◆ YOUR GOAL ◆
Gather up every line from the entries below that uses the word "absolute".

◆ GIVEN RECORDS ◆
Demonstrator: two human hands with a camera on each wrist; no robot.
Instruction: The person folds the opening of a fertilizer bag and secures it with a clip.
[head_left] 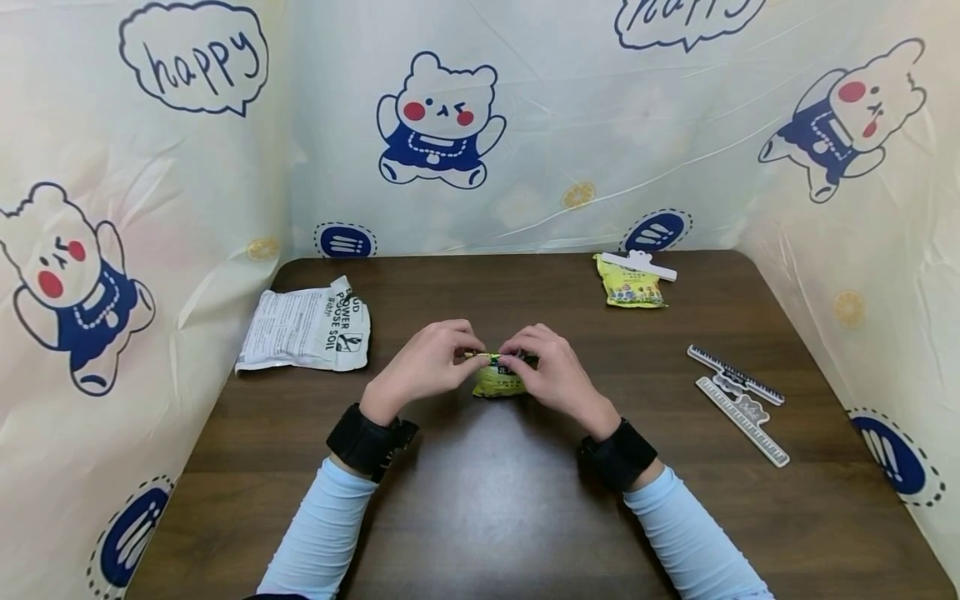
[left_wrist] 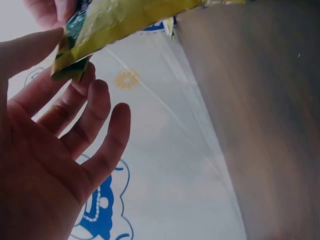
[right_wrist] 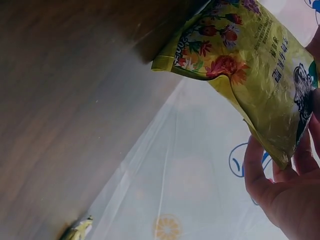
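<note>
A yellow-green packet printed with flowers is at the middle of the table, between both hands. My left hand pinches the left end of its top edge between thumb and fingers. In the left wrist view that dark green corner looks folded over, and the other fingers of the left hand spread loosely below. My right hand pinches the top edge on the right. The right wrist view shows the printed face of the packet, with fingers of the right hand behind its edge.
A white bag with black print lies at the back left. Another yellow packet carries a white sealing clip at the back right. On the right lie a dark-edged clip and a white clip. Printed sheeting surrounds the table.
</note>
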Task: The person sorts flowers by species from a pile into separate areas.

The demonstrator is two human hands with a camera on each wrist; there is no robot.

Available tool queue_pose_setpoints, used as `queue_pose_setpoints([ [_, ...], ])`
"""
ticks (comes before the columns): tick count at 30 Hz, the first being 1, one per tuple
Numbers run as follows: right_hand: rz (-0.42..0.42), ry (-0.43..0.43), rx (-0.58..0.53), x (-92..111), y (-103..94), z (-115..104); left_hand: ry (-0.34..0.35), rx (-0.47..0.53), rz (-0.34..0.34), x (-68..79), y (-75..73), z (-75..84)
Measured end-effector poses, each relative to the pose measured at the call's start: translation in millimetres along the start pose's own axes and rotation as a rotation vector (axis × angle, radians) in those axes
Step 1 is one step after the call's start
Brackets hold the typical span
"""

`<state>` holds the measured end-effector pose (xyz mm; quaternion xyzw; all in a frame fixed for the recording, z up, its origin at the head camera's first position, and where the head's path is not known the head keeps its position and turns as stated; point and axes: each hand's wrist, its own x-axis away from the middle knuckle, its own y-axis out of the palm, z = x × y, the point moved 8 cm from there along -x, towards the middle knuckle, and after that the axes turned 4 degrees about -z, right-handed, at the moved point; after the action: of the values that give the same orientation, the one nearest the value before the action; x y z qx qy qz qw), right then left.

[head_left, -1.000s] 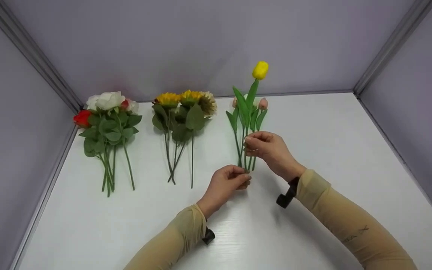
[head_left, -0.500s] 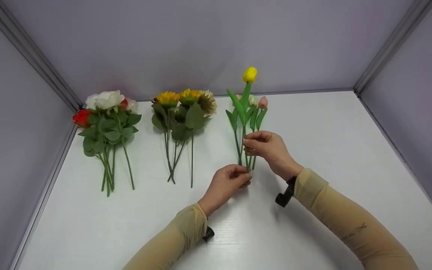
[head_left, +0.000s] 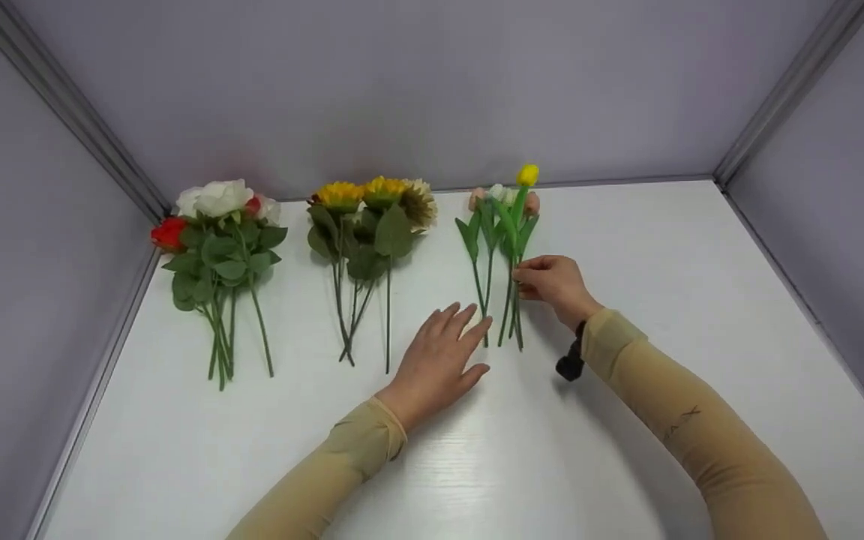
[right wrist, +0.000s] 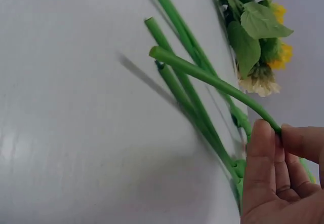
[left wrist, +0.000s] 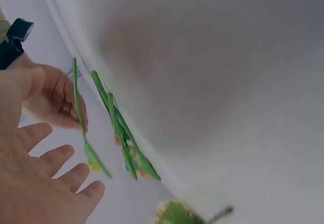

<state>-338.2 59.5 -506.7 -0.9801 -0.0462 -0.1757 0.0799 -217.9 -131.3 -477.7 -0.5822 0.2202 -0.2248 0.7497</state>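
Observation:
Between thumb and fingers my right hand [head_left: 554, 286] pinches the green stem [right wrist: 217, 83] of a yellow tulip [head_left: 527, 175]. In the right wrist view that stem stands off the table, over several other stems. Pink and white tulips [head_left: 477, 199] lie under and to the left of it, leaves overlapping. My left hand [head_left: 436, 367] is spread with fingers apart, palm down over the table, just left of the tulip stem ends. Nothing is in it; in the left wrist view its fingers [left wrist: 55, 158] are extended, apart from the stems.
Sunflowers [head_left: 340, 196] with dark leaves lie mid-table, left of the tulips. Farther left is a bunch of white and red roses [head_left: 223, 199]. Grey panels [head_left: 432, 90] enclose the white table [head_left: 672, 247] at the back and sides.
My left hand has let go of the tulip's stem end, spread its fingers and drawn a little left. My right hand has brought the yellow tulip right and lower, toward the other tulips.

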Motion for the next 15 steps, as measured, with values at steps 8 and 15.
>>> queue_pose_setpoints([
  [8,-0.016,0.057,0.065,-9,0.8,15,-0.067,-0.041,-0.047,-15.1,-6.2,-25.6],
  [15,-0.013,0.046,0.091,-12,2.6,17,-0.061,0.032,-0.062,-12.9,-2.2,-23.0],
])
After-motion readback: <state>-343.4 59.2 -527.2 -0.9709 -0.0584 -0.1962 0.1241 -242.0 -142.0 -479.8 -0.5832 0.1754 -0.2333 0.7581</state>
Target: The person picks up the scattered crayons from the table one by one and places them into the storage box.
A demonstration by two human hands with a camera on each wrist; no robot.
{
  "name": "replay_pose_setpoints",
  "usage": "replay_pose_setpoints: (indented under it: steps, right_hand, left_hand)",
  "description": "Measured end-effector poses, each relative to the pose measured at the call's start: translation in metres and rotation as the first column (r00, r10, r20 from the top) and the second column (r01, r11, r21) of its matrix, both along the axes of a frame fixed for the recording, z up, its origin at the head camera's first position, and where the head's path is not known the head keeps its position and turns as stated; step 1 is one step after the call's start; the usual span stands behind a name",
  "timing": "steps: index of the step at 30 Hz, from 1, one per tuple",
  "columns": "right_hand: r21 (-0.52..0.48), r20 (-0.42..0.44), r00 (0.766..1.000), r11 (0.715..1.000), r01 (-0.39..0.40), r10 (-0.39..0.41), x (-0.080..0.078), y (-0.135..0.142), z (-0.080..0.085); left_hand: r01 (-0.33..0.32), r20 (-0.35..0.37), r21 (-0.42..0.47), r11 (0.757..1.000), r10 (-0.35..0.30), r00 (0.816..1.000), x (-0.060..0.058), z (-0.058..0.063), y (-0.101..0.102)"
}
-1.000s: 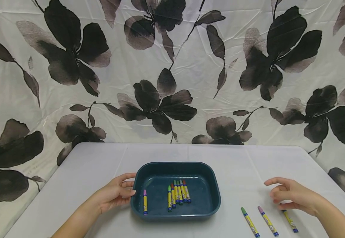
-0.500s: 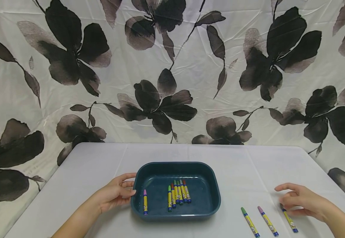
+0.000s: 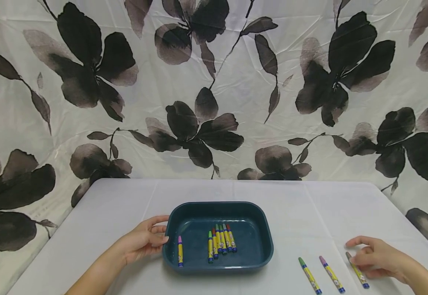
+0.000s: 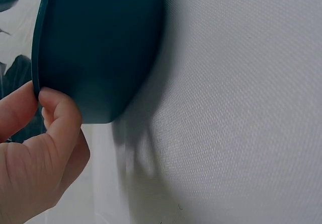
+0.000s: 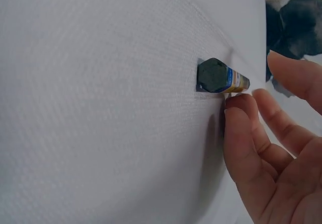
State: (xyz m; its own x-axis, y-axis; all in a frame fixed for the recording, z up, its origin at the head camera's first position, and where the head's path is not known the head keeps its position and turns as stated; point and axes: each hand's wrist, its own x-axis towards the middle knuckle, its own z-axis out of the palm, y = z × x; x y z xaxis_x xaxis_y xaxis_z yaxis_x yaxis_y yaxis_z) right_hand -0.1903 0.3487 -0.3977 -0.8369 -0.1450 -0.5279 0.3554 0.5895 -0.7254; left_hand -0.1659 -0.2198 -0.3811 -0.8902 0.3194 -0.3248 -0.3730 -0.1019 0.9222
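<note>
My left hand [image 3: 144, 241] pinches the left rim of a dark teal tray [image 3: 252, 246] between thumb and fingers. In the left wrist view the tray's outer wall [image 4: 100, 43] shows beside the thumb. A pink crayon [image 3: 180, 253] lies inside at the left, and several more crayons [image 3: 220, 241] lie side by side near its middle. My right hand [image 3: 383, 260] is at a dark-tipped crayon [image 3: 356, 270] on the table, fingers loosely bent. The right wrist view has the crayon's dark end [image 5: 212, 76] facing the camera, with the thumb and fingers beside it, not closed round it.
A green crayon [image 3: 310, 276] and a light purple crayon [image 3: 332, 275] lie on the white table [image 3: 125, 196] between the tray and my right hand. Behind the table hangs a white cloth [image 3: 258, 90] with dark flowers.
My right hand has moved right and nearer to me, coming down alongside the dark-tipped crayon and uncovering its tip. The left hand and tray have stayed in place.
</note>
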Motion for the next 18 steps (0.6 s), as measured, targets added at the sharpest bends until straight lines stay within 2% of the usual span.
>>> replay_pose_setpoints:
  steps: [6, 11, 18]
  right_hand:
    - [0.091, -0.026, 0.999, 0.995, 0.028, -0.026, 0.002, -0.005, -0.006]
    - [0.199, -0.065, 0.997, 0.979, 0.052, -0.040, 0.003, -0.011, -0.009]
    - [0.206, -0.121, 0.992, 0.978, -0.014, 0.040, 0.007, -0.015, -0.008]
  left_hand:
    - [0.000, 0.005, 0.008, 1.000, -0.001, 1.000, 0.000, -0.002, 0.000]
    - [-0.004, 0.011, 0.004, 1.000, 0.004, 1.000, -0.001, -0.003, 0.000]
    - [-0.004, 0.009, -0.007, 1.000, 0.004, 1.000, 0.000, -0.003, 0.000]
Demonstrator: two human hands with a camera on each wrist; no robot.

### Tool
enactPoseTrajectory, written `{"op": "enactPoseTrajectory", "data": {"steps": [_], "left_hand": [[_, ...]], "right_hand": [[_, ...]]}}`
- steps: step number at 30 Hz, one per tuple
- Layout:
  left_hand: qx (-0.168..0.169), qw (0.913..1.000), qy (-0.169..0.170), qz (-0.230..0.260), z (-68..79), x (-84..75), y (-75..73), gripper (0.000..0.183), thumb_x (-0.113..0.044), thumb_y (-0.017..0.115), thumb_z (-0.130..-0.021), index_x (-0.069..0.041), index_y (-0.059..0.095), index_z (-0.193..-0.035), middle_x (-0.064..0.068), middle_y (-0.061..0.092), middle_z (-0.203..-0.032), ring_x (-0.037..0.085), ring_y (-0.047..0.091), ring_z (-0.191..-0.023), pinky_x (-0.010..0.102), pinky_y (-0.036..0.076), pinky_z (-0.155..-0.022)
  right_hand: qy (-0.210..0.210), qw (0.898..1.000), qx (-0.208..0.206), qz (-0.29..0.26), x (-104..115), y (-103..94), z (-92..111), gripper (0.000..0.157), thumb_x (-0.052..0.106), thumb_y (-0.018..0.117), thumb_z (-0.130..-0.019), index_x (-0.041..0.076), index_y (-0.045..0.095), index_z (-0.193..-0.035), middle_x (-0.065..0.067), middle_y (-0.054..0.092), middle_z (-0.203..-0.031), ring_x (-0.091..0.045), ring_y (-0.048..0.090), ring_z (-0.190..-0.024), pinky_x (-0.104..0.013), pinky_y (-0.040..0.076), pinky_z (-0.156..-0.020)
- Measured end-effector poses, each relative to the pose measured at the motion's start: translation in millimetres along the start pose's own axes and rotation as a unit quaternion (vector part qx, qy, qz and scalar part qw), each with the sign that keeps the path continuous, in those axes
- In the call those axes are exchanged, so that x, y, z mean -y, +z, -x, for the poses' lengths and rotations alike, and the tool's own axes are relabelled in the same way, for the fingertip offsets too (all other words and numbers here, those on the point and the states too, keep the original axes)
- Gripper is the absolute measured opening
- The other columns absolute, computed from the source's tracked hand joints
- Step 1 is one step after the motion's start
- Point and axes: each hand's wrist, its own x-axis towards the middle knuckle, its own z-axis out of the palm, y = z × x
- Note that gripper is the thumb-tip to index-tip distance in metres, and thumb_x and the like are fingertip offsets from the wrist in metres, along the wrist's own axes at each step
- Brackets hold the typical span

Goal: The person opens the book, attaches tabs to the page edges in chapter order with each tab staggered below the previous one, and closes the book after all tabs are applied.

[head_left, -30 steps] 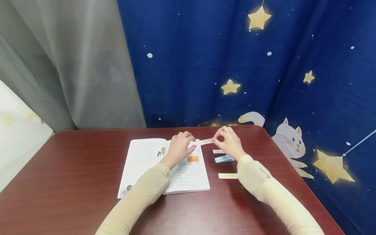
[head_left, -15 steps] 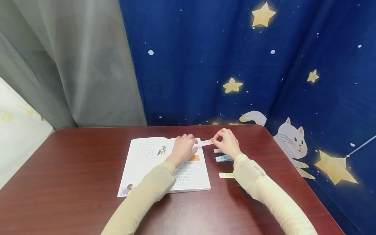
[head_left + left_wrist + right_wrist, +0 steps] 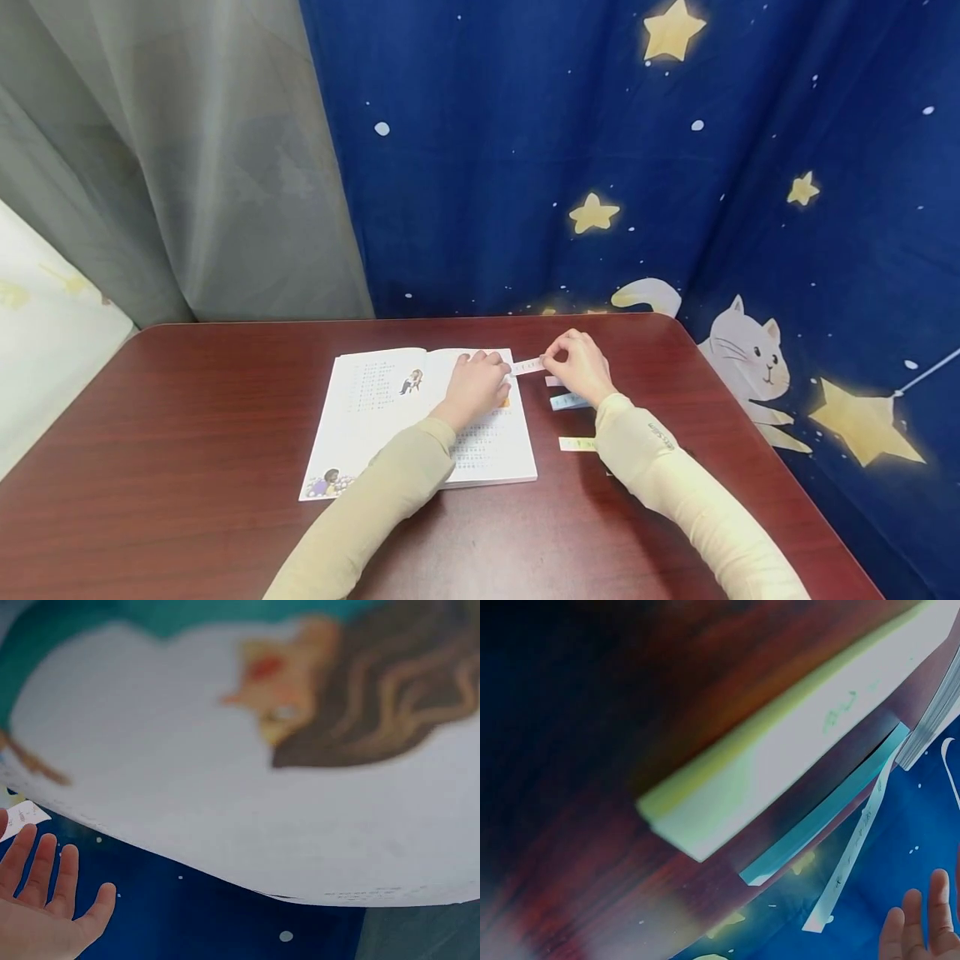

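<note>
An open book [image 3: 375, 433] with printed text and small pictures lies on the table. My left hand [image 3: 474, 387] is over the right page near its outer edge; in the left wrist view its fingers [image 3: 67, 874] look spread and nearly straight. Between thumb and index finger, my right hand [image 3: 581, 367] pinches one end of a pale pink paper strip [image 3: 528, 366] with writing. The strip's other end reaches the book's right edge by the left fingertips; whether they touch it I cannot tell. Below the right hand lie a pink strip [image 3: 553, 381], partly hidden, and a blue strip [image 3: 567, 402].
A yellow-and-white strip [image 3: 576, 444] lies nearer, partly covered by the right sleeve [image 3: 637, 437]. Dark reddish table [image 3: 187, 433] surrounds the book. A grey curtain [image 3: 247, 167] and a blue star-patterned curtain [image 3: 480, 167] hang behind the table's far edge.
My left hand has shifted slightly right, closer to the page's outer edge and the strip. The right hand keeps its pinch on the strip, almost in place. The camera view has moved a little.
</note>
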Motion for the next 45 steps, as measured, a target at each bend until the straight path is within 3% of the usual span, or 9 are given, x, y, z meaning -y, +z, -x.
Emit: {"op": "enactPoseTrajectory", "data": {"steps": [25, 33, 45], "left_hand": [[0.011, 0.9999, -0.005, -0.005, 2.6, -3.8, 4.5, 0.033, -0.035, 0.057, -0.082, -0.015, 0.063, -0.107, 0.0, 0.057, -0.103, 0.02, 0.05, -0.096, 0.043, 0.035, -0.085], [0.033, 0.9994, 0.007, -0.008, 4.3, -7.5, 8.3, 0.038, -0.037, 0.054, -0.083, -0.015, 0.06, -0.114, -0.002, 0.055, -0.114, 0.019, 0.046, -0.105, 0.047, 0.03, -0.089], [0.034, 0.9992, 0.017, -0.013, 7.0, -10.1, 5.2, 0.037, -0.036, 0.053, -0.083, -0.015, 0.06, -0.113, -0.002, 0.053, -0.119, 0.019, 0.044, -0.109, 0.049, 0.028, -0.092]], "right_hand": [[0.013, 1.0, 0.006, -0.003, 2, -1.7, 4, 0.008, 0.024, 0.066, -0.071, 0.017, 0.064, -0.069, 0.003, 0.055, -0.087, -0.018, 0.048, -0.086, -0.042, 0.043, -0.065], [0.026, 0.999, 0.018, 0.001, 2, -1.6, 5, 0.007, 0.024, 0.065, -0.072, 0.017, 0.064, -0.07, 0.004, 0.054, -0.088, -0.017, 0.047, -0.084, -0.042, 0.043, -0.065], [0.027, 1.0, 0.012, 0.006, 4, -1.2, 7, 0.012, 0.028, 0.066, -0.072, 0.016, 0.064, -0.069, 0.002, 0.054, -0.089, -0.018, 0.048, -0.085, -0.044, 0.043, -0.066]]}}
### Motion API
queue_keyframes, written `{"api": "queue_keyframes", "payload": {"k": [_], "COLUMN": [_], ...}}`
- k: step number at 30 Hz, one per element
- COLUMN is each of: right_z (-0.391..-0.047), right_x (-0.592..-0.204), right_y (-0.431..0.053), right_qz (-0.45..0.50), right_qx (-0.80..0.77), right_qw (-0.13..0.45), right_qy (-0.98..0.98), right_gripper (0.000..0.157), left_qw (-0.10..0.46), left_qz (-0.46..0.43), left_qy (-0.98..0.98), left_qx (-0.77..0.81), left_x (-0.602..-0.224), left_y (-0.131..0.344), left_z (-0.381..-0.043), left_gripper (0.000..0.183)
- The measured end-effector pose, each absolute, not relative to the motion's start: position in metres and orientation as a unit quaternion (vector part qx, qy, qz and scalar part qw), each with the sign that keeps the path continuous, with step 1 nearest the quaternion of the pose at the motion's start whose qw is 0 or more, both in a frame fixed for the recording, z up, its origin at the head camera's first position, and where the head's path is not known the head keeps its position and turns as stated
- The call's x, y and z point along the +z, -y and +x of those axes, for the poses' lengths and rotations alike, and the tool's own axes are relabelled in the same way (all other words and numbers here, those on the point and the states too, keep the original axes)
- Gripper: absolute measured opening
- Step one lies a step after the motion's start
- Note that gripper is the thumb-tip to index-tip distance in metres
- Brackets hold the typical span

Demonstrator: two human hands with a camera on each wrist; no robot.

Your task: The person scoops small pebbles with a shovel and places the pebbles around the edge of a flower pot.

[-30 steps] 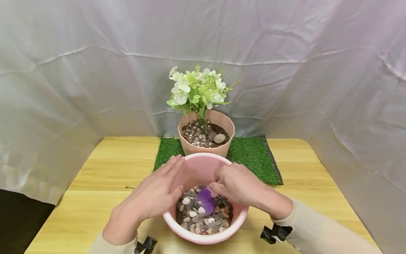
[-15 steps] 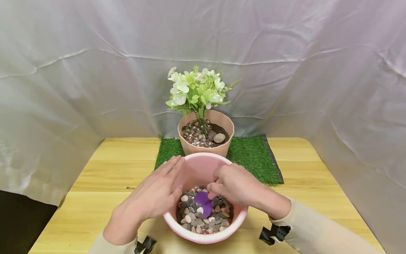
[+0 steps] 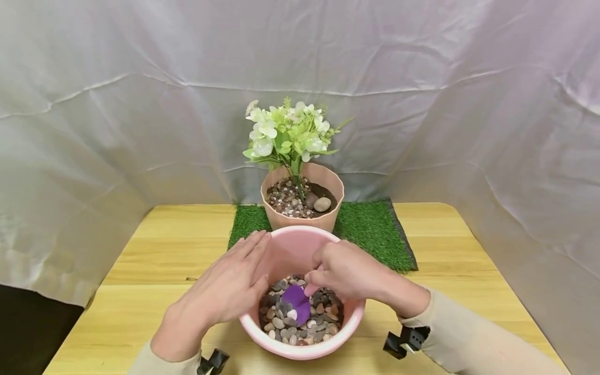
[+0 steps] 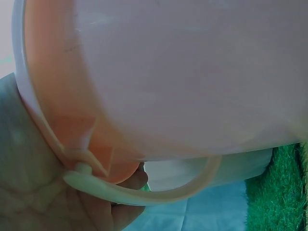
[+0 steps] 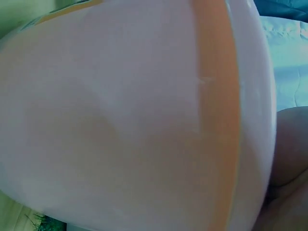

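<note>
A pink bucket (image 3: 302,352) holding several pebbles (image 3: 307,325) stands in front in the head view. My left hand (image 3: 225,285) grips its left rim, thumb inside and fingers outside. The left wrist view shows that hand's fingers (image 4: 127,216) by the bucket's curved handle (image 4: 139,195). My right hand (image 3: 344,272) reaches over the right rim and holds the pink handle of a small toy shovel. The shovel's purple blade (image 3: 299,307) lies among the pebbles, some of them on it. In the right wrist view the bucket's outer wall (image 5: 120,106) hides the shovel.
Just behind the bucket, a peach flowerpot (image 3: 302,223) with white flowers (image 3: 290,130), gravel and two larger stones stands on a green turf mat (image 3: 375,234). A wooden table (image 3: 154,260) lies beneath. Grey cloth (image 3: 300,47) hangs at the back and sides.
The shovel blade has shifted left and slightly towards the front of the bucket, and more of its pink handle shows. The left hand keeps its place on the rim.
</note>
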State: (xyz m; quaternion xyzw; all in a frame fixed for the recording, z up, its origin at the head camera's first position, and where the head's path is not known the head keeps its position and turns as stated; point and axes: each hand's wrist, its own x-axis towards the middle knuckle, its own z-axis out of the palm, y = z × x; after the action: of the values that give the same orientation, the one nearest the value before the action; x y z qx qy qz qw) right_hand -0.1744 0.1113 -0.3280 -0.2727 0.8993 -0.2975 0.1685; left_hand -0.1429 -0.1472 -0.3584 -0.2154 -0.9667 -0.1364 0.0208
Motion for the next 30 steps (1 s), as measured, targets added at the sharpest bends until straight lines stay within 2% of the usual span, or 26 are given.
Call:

◆ TASK RESPONSE ◆
- Gripper is the absolute measured opening
- The other columns absolute, computed from the source's tracked hand joints
- The measured end-effector pose, each absolute, not relative to the motion's start: position in metres and orientation as a unit quaternion (vector part qx, qy, qz and scalar part qw), each with the sign that keeps the path continuous, with step 1 nearest the quaternion of the pose at the motion's start whose qw is 0 or more, both in a frame fixed for the recording, z up, its origin at the head camera's first position, and where the head's path is not known the head keeps its position and turns as stated
- Gripper: absolute measured opening

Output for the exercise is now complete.